![the ominous parallels the ominous parallels](https://images-na.ssl-images-amazon.com/images/I/51TYSchEI0L._SX373_BO1,204,203,200_.jpg)
Peikoff concludes his book with a short, systematic summary of the Objectivist philosophy, a neo-Aristotelian theory offered as an antidote to the doctrines he has indicted. The writing is clear, colorful, and well organized and the many subjects are always linked by reference to a few basic principles.ĭr. Among the fields traversed are the arts (from music to architecture), science, religion, political and economic theory and history, education, psychology, even cult fads, in both Germany and America. It is a wide-scale synthesis of the history of certain philosophical ideas, and their cultural manifestations, in both the Old World and the New. Perhaps the most impressive aspect of Dr. Nobody can come away from this work without a better grasp of how ideas rule the practical lives of men, and without a deep re- examination of his own basic convictions. But therein lies much of the book’s value. As the chief spokesman for the late Ayn Rand’s Ojectivist philosophy, he attacks some popularly accepted philosophical and moral ideas.
#THE OMINOUS PARALLELS FREE#
It is a sobering thesis, and controversial: few readers, even those supporting the free market, will fail to be challenged by at least some of Dr. Identifies the roots of Nazism in the philosophical ideas of the worship of unreason, demand for self-sacrifice, and elevation of society over the.
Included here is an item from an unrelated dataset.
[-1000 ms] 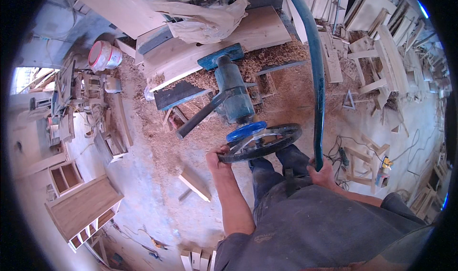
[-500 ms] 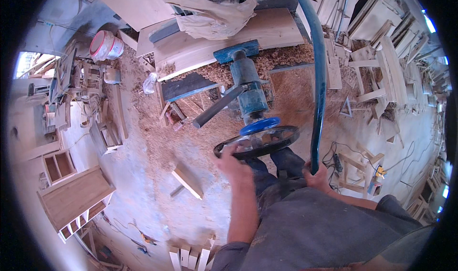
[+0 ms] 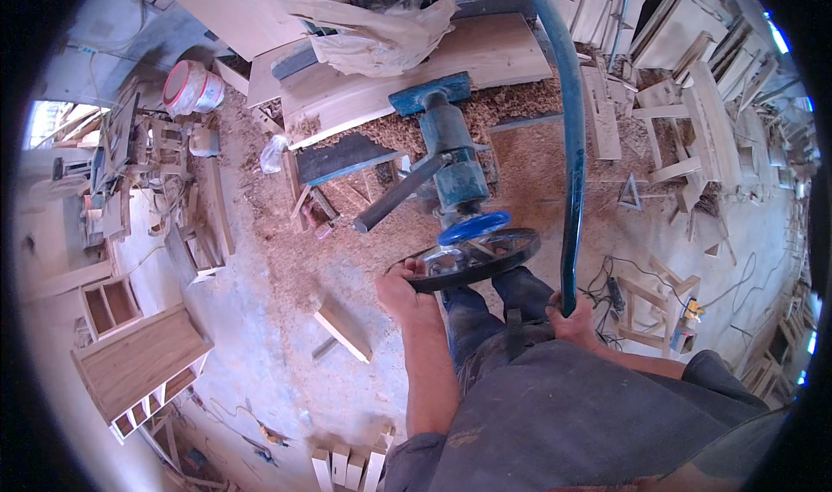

Peikoffs thesis is that the seemingly incomprehensible madness of National Socialism seized Germany not in spite of, but precisely because of, her “poets and philosophers.” The “ominous parallels” are that similar ideas-and the cultural consequences-are sprouting in America today. Yet it first appeased, then elected, then obediently followed a man who led it into a global, systematic campaign of aggression, racism, horror, and mass extermination that defied all reason, values, and precedent.ĭr. Germany was the “land of poets and philosophers”-an educated, industrialized, civilized nation that took pride in its artists, thinkers, and culture. (Stein & Day, Scarborough House, Briarcliff Manor, N.Y.